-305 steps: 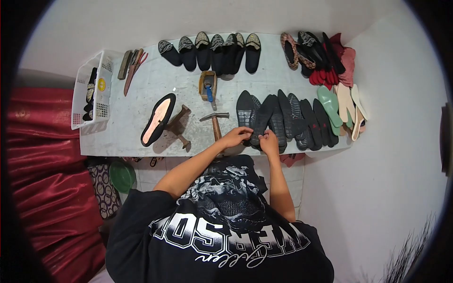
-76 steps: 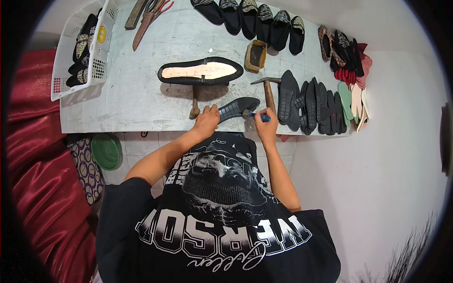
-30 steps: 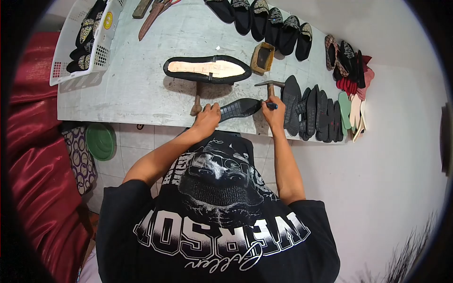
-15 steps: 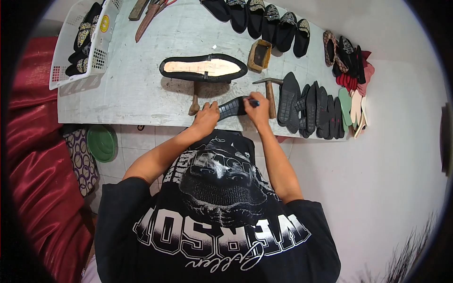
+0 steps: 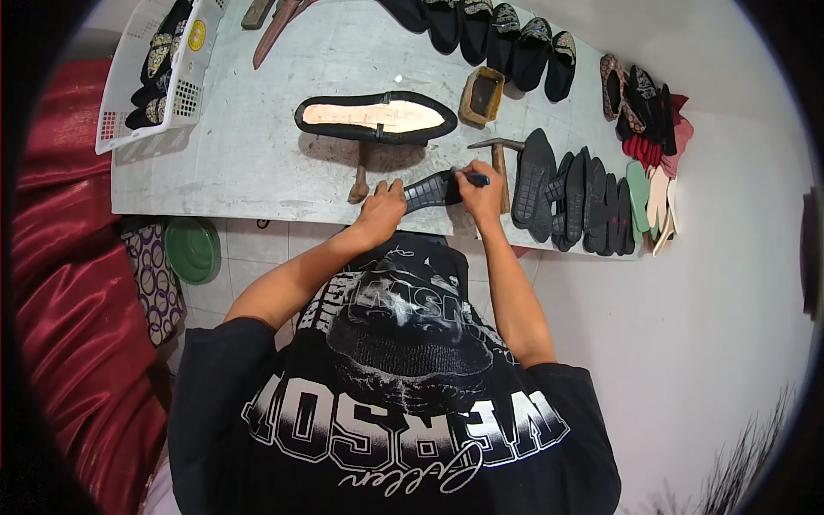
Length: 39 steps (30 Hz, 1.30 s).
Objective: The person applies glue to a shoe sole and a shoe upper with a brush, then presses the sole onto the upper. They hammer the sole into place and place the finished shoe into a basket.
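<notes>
Red satin cloth (image 5: 69, 283) hung in glossy folds at the far left, with a round green bowl (image 5: 192, 249) on the tiled floor beside it. A white perforated plastic basket (image 5: 184, 94) sat on the left end of the tabletop (image 5: 240, 163), a pale grey, scuffed slab, and held black beaded shoes.

Near the middle, a black shoe (image 5: 376, 118) lay sole-side up on a dark metal stand (image 5: 360, 176). Its pale tan bottom was bare and pointed at one end.

Just in front of the stand, at the near edge of the tabletop, the left hand (image 5: 384, 206) pressed on one end of a black sole (image 5: 429, 189). This was a flat rubbery piece with a ribbed, gridded tread. The left grip was closed onto that end, fingers curled over it and pinning it down. The right hand (image 5: 481, 193) lay over the other end of the sole, its grip clamped around a thin blue-handled tool (image 5: 475, 179) held against the sole's surface. The tool's tip was too small to make out.

A wooden-handled hammer (image 5: 498, 163) lay just right of that hand, and a small brown box (image 5: 481, 86) sat beyond it. Further right, overlapping black soles (image 5: 575, 197) stood in a row, followed by green and pink soles (image 5: 639, 193) at the tabletop's end. Black embellished shoes (image 5: 506, 34) lined the far edge.
</notes>
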Available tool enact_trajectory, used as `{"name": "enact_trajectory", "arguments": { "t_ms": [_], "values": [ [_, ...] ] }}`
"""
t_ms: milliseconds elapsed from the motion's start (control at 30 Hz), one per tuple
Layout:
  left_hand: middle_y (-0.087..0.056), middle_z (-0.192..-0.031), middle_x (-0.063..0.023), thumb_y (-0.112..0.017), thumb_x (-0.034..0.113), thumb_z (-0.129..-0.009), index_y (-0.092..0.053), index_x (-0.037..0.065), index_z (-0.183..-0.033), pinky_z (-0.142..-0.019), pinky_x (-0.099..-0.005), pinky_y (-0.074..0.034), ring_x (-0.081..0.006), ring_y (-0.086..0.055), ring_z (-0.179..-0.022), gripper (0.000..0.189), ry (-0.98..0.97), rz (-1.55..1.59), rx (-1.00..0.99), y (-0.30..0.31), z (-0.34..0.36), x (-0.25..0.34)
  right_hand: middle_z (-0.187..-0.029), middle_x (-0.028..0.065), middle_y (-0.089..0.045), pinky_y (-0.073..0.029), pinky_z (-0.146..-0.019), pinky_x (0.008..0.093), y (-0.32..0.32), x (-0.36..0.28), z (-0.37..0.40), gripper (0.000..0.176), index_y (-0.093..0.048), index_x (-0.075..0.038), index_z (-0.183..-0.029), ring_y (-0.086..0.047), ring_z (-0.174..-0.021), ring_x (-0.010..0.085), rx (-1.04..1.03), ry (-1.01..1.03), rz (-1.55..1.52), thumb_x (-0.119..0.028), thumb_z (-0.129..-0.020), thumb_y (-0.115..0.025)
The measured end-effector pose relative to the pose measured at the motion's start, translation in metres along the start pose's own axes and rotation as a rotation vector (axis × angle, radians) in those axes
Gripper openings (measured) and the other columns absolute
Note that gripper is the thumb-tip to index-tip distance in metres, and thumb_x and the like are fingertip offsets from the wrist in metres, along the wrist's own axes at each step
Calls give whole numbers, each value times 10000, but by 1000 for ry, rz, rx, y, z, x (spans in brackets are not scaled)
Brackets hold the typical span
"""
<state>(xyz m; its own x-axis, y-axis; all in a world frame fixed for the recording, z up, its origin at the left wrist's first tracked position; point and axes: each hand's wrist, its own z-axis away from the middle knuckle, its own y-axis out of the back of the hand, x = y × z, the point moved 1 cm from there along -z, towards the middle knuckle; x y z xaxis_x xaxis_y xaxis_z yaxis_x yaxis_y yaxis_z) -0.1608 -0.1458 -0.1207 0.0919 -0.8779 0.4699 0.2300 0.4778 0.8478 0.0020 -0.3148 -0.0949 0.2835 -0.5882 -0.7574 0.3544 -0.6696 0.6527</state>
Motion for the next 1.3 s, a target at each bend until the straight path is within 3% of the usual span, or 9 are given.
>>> {"name": "enact_trajectory", "arguments": {
  "t_ms": [133, 267, 533, 633, 700, 867, 1067, 1233, 1300],
  "values": [
    [-527, -1189, -231, -772, -22, -739, -596, -197, -1131, -733, -470, -618, -424, -583, -1077, 464, -2, -66, -33, -3, -2, 2, -826, 189, -655, -514, -725, 472, -22, -9, 11, 106, -676, -11, -845, -654, -808, 421, 7, 158, 79, 4, -758, -735],
    [-525, -1181, -246, -772, -31, -725, -598, -208, -1111, -734, -473, -618, -430, -582, -1069, 459, -25, -66, -30, 1, -4, 3, -841, 200, -675, -522, -732, 469, -16, -10, 10, 107, -686, -7, -854, -665, -816, 425, -148, 172, 41, -8, -762, -742],
    [-531, -1192, -232, -786, -22, -728, -607, -184, -1118, -768, -475, -617, -435, -577, -1093, 459, -6, -64, -55, 1, -4, 4, -843, 215, -672, -517, -722, 485, -18, -13, 12, 118, -680, 6, -853, -660, -817, 444, -84, 164, 21, -30, -770, -755],
    [-533, -1201, -230, -792, -12, -731, -599, -183, -1135, -783, -481, -613, -435, -576, -1095, 478, 2, -43, -59, 3, -3, 3, -840, 222, -674, -513, -717, 484, -8, -4, 14, 128, -675, 12, -846, -657, -814, 455, -171, 200, 78, -37, -761, -757],
    [-534, -1206, -230, -794, -9, -733, -594, -184, -1142, -788, -484, -611, -435, -575, -1095, 487, 3, -27, -59, 3, -3, 2, -837, 228, -680, -514, -721, 483, -1, -3, 10, 140, -669, 19, -839, -658, -812, 460, -317, 77, 145, -46, -754, -759],
    [-532, -1217, -229, -799, 1, -739, -588, -177, -1142, -789, -491, -612, -435, -575, -1107, 489, 13, -36, -55, 1, -3, 1, -829, 225, -666, -507, -705, 480, -13, -13, 7, 116, -660, 12, -841, -646, -787, 456, -120, 136, 39, -41, -786, -747],
    [-531, -1227, -228, -810, 15, -742, -584, -173, -1157, -783, -486, -620, -430, -577, -1106, 508, 23, 4, -58, 2, -3, 0, -794, 199, -641, -488, -673, 496, 0, -3, 47, 140, -626, 4, -827, -640, -767, 441, -151, 149, 107, -42, -783, -751],
    [-531, -1221, -225, -813, 23, -747, -578, -168, -1162, -784, -482, -621, -426, -577, -1103, 514, 22, -5, -59, 2, -3, -1, -813, 194, -659, -501, -679, 482, 2, -6, 36, 148, -635, 2, -837, -654, -784, 430, -186, 97, 78, -45, -780, -764],
    [-531, -1219, -226, -813, 21, -748, -574, -169, -1167, -784, -483, -621, -426, -577, -1103, 518, 27, 5, -52, -2, -1, -2, -816, 191, -666, -507, -685, 474, -2, -13, 32, 144, -643, 0, -838, -661, -791, 424, -84, 129, 51, -46, -785, -769]
  ]
}}
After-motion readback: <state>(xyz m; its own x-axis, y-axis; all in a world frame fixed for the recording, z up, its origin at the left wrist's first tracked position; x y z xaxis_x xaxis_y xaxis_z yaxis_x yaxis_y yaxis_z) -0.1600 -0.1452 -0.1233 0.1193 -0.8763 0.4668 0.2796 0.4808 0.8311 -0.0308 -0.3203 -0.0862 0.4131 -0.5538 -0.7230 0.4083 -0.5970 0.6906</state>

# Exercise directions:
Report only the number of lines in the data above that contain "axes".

# Solution to this exercise:
3